* _YOUR GOAL_
Copy nothing before the line that contains "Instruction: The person"; from there, transcribe each line exactly through the end of the material, omitting pictures.

* _DATA EXTRACT_
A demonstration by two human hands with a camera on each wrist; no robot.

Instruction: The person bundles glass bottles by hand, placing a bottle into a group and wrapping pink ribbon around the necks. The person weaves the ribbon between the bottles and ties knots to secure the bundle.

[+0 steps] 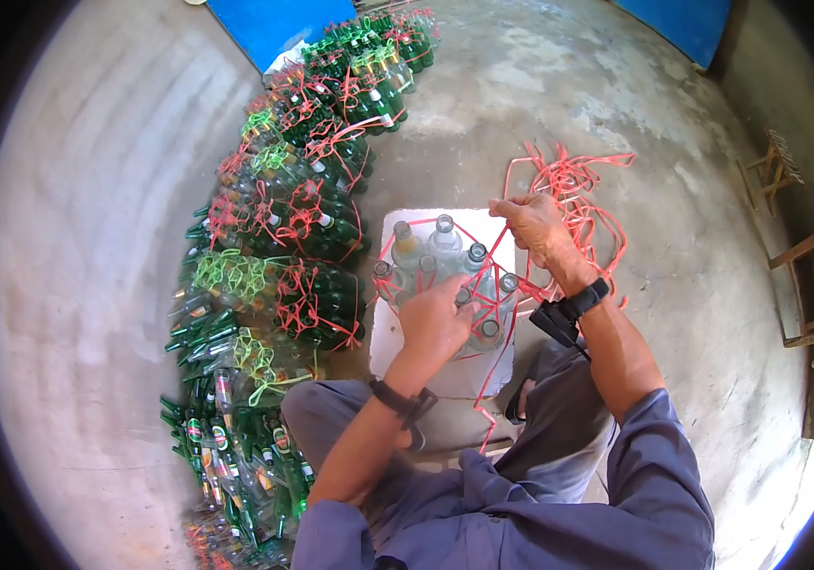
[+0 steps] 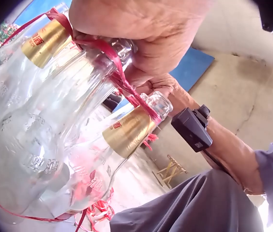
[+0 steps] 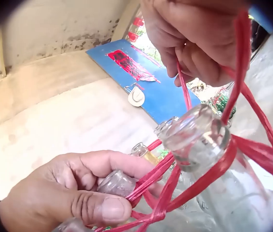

* _ANSWER BOX_
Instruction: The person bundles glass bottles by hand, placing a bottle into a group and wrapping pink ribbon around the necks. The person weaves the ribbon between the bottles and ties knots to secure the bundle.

[+0 steps] 
[+0 steps] 
[+0 steps] 

What appears above is the complete answer to the exercise.